A una ragazza ventiduenne di Montebelluna (Tv) è andata peggio. Uccisa, con un colpo di pistola alla testa dal suo ex, un quarantenne che subito dopo ha rivolto l’arma su se stesso e si è ammazzato. Stessa sorte toccata il giorno dopo a una donna di Ostia, pedinata in auto e uccisa dall’ex marito con un colpo di pistola. Storie quotidiane di orrore, che solo quando sono molto gravi finiscono sui giornali locali o nazionali. Storie che non possono più essere considerate come semplice cronaca, come un fatto qualsiasi o dei casi isolati. Su queste pagine lo abbiamo scritto più volte, siamo di fronte ad un’emergenza nazionale, qualcosa rispetto a cui bisognerebbe intervenire con forza, senza tentennamenti né mezze misure. Soprattutto puntando sulla prevenzione, perché la repressione è già sintomo di un fallimento, oltre che spesso impossibile, visto che capita che gli assassini si tolgano di mezzo da soli dopo aver dato il colpo di grazia.

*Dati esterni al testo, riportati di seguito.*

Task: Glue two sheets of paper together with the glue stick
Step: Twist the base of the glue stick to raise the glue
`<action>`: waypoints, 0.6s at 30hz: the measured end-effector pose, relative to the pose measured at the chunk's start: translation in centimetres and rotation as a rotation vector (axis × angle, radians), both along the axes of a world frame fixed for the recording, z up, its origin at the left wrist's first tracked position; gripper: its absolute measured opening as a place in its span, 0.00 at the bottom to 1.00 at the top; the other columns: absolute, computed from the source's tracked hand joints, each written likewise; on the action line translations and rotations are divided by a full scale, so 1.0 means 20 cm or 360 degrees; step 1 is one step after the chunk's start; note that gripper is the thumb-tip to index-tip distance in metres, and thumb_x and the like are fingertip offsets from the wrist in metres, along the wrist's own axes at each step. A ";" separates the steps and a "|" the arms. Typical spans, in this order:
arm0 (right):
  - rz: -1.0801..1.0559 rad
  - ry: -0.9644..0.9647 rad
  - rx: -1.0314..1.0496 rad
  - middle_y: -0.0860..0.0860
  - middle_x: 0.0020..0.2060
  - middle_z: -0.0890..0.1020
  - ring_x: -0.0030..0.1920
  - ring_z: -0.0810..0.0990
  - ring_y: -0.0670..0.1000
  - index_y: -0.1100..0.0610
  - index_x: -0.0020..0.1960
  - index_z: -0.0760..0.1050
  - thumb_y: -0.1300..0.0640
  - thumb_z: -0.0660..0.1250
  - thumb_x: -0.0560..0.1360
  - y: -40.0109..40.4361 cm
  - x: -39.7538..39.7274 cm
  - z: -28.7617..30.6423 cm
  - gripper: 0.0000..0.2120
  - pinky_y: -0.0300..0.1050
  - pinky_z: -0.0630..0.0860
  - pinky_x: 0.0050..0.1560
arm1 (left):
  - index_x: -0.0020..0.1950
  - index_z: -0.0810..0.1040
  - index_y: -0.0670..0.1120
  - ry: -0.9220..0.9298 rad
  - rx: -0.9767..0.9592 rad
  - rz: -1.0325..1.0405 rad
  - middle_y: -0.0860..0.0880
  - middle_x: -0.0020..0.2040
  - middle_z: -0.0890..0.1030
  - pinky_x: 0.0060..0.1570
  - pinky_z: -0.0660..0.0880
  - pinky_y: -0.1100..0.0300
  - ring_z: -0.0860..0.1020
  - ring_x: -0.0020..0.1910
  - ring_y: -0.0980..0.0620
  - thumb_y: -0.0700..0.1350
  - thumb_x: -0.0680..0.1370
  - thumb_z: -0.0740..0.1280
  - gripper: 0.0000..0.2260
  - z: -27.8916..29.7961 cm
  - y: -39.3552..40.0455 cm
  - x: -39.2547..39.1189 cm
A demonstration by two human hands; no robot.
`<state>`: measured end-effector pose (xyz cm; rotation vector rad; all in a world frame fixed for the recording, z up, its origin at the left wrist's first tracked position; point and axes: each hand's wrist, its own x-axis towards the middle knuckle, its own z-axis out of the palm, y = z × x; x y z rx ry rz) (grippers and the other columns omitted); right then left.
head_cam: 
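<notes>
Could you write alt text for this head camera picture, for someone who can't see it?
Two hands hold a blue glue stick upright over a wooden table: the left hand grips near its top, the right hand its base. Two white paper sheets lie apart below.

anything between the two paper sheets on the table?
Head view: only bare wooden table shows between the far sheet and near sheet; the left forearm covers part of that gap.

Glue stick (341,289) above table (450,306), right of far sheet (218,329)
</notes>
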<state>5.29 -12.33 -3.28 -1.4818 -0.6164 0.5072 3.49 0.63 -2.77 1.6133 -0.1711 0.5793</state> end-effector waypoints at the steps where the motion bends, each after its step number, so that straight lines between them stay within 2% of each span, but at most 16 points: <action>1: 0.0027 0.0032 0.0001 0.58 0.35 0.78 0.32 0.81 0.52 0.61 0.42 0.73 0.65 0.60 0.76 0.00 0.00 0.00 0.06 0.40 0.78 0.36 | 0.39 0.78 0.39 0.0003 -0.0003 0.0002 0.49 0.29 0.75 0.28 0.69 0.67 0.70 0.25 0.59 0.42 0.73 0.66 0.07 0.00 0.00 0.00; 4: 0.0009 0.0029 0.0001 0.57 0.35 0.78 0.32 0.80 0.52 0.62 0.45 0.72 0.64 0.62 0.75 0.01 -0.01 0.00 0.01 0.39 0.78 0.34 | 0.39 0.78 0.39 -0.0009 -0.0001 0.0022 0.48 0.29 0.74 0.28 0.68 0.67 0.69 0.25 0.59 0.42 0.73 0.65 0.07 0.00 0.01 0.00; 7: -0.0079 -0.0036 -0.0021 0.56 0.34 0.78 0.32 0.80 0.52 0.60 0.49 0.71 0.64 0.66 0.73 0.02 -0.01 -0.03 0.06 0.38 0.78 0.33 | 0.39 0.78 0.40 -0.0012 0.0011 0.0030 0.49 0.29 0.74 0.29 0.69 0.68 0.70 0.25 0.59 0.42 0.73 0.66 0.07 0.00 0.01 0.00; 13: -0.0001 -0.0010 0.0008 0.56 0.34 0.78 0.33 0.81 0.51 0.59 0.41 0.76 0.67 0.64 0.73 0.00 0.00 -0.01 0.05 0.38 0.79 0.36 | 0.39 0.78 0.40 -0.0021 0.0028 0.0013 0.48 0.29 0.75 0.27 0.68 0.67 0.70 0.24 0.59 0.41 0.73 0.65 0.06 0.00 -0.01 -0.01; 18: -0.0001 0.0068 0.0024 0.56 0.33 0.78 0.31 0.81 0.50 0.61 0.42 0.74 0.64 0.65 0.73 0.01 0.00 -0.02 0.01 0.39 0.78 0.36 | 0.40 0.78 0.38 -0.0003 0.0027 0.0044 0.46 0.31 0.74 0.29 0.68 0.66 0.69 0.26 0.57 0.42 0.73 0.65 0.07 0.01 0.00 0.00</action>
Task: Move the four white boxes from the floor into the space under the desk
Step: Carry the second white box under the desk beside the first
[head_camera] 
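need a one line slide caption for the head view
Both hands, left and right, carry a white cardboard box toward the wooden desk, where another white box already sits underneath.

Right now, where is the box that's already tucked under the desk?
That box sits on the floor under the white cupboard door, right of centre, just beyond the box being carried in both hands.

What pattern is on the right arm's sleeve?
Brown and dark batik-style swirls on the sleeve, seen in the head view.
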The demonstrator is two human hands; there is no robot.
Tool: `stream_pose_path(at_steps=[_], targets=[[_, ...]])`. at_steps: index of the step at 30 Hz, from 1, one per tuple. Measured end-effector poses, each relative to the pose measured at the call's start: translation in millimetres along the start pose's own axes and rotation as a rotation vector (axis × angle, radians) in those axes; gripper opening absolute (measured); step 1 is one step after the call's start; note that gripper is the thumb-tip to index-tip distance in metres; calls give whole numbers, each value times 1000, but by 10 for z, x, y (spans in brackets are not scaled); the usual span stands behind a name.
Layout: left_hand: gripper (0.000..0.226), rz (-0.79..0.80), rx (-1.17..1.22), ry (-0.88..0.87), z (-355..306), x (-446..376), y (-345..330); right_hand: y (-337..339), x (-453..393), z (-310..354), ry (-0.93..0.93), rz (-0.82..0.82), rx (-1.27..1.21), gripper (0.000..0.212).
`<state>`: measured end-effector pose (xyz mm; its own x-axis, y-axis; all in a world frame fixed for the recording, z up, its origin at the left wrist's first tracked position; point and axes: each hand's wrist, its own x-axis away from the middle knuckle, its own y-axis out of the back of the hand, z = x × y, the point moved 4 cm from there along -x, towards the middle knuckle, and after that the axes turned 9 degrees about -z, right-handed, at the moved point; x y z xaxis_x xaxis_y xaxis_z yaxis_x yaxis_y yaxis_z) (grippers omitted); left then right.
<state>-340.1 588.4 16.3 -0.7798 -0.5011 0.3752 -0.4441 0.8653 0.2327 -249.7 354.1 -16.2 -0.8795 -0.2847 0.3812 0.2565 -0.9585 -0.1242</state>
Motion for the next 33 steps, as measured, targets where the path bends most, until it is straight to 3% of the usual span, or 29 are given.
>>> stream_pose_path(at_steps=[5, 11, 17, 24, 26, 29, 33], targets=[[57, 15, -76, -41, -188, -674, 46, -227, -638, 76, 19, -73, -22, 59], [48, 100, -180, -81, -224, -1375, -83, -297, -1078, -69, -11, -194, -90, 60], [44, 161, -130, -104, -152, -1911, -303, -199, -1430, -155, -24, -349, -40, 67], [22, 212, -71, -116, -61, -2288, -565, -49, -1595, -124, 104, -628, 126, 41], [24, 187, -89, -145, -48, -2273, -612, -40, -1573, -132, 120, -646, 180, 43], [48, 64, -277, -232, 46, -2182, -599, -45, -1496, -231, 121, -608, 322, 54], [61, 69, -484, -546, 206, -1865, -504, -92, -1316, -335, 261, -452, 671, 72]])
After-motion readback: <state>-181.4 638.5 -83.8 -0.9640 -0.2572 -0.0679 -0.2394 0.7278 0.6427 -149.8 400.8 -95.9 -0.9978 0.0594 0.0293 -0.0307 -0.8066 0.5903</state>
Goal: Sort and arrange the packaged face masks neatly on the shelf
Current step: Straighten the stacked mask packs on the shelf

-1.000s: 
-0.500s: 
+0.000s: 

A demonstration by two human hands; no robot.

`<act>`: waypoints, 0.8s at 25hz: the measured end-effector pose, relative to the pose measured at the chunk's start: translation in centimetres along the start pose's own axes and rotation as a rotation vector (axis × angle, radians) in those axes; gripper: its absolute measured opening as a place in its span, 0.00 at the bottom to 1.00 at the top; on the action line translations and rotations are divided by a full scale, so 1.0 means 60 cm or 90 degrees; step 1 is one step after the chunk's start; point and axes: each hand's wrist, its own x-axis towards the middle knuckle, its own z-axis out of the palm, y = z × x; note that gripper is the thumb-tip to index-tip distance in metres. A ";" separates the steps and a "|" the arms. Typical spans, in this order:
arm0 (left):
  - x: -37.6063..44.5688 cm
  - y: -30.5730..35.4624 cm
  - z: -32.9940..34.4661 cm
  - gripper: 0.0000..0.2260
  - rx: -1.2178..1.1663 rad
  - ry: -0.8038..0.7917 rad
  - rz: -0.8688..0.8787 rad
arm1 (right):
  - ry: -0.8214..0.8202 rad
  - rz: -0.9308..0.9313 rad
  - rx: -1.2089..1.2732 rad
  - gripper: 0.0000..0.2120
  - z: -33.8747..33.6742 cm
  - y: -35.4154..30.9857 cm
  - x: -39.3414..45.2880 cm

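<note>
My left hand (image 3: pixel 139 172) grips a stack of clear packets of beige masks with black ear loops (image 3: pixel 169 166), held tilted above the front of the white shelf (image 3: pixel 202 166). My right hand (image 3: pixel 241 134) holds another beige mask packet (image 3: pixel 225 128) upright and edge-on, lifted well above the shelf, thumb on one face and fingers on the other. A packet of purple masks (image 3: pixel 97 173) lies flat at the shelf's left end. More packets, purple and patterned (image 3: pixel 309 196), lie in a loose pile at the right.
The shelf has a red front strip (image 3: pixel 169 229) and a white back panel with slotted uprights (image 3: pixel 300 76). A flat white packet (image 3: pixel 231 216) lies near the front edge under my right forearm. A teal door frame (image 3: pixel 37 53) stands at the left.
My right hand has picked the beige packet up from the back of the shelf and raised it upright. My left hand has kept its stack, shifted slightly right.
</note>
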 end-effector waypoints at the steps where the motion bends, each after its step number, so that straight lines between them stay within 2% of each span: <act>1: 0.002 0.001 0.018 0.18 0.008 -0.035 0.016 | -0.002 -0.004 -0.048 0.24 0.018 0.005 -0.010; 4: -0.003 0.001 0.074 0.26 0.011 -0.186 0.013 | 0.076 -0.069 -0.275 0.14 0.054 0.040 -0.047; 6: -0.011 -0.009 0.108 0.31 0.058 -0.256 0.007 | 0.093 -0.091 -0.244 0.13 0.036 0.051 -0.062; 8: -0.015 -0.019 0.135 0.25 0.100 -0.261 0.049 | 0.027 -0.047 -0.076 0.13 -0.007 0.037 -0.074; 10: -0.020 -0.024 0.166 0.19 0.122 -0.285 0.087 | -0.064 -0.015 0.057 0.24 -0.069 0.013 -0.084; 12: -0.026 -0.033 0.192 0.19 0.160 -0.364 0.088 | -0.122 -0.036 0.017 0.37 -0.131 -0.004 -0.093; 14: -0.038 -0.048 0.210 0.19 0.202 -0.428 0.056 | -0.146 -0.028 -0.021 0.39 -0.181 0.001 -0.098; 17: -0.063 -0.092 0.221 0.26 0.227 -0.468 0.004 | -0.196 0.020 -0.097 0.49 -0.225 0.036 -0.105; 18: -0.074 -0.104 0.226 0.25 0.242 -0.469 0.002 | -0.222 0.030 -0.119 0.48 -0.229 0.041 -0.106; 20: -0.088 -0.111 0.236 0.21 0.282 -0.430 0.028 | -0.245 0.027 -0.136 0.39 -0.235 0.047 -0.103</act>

Anche nei tre casi sopracitati si poteva intervenire prima, si poteva evitare che Lucia venisse sfigurata e che Denise e Michela venissero uccise. In particolare, negli ultimi due casi, gli assassini erano già stati oggetto di denuncia. Nel caso di Michela era già intervenuto il giudice, a seguito di una serie di denunce per maltrattamenti e inottemperanza ai provvedimenti della magistratura. Nel caso di Denise, l’uomo era stato convocato dai Carabinieri, che lo avevano avvertito di lasciare in pace la ragazza. Nonostante ciò, poco tempo dopo aveva ottenuto l’idoneità al porto d’armi, grazie a cui si è dotato della pistola con cui prima l’ha uccisa e poi si è suicidato. Un assurdo paradosso. Parliamo tanto degli Usa, della facilità di acquistare armi, e poi ci accorgiamo che in Italia un uomo che minaccia una donna e viene fermato dalle forze dell’ordine può in seguito ottenere un regolare porto d’armi.

E ancora: perché ci si limita ad un richiamo dei Carabinieri? Oppure perché un uomo denunciato più volte per maltrattamenti continua a rimanere a piede libero? La legge sullo stalking non è efficace, le sanzioni rimangono un’utopia, forse perché quando arrivano le denunce le si prende troppo alla leggera, le si considera come un problema tra coppie, si continua a pensare che si tratti di scaramucce di un ex innamorato che magari poi non metterà in atto gesti folli. I dati, però, dicono il contrario e mostrano la debolezza di una normativa che è lacunosa per quel che riguarda la certezza della pena, il sostegno della denunziante (nonostante il loro gran lavoro, i centri antiviolenza non possono raggiungere tutte le vittime e avrebbero bisogno di più fondi e di istituzioni più sensibili che li possano aiutare a 360 gradi), l’entità della sanzione, la durezza delle misure preventive e l’applicazione di misure restrittive nei confronti del persecutore.

Oltre a ciò, ovviamente, c’è bisogno di un cambio di rotta culturale, che deve partire dal contrasto al linguaggio e a tutta quella odiosa massa di etichette e stereotipi che si appiccicano alla donna partorendo mentalità che a loro volta producono mostri, contribuendo alla non-presa di coscienza di un problema che riguarda tutti noi, uomini e donne, di oggi e di domani. Perché le tragedie annunciate sono una costante e sono quanto di più triste e insopportabile esista. Evitarle e relegarle a incubi del passato sarebbe magnifico, ma non bastano né gli articoli né le manifestazioni di piazza. Servono mezzi legislativi precisi e su questo bisogna insistere, pur consapevoli che si ha a che fare con una classe politica intrisa di misoginia, inettitudine e ignoranza. Oltre che di complice indifferenza. La battaglia è ancora lunga. E di pagine come queste, purtroppo, saremo costretti a scriverne e leggerne ancora. Indignandoci e trattenendo i pugni e la rabbia, mentre nei luoghi deputati a provvedere si sbadiglia.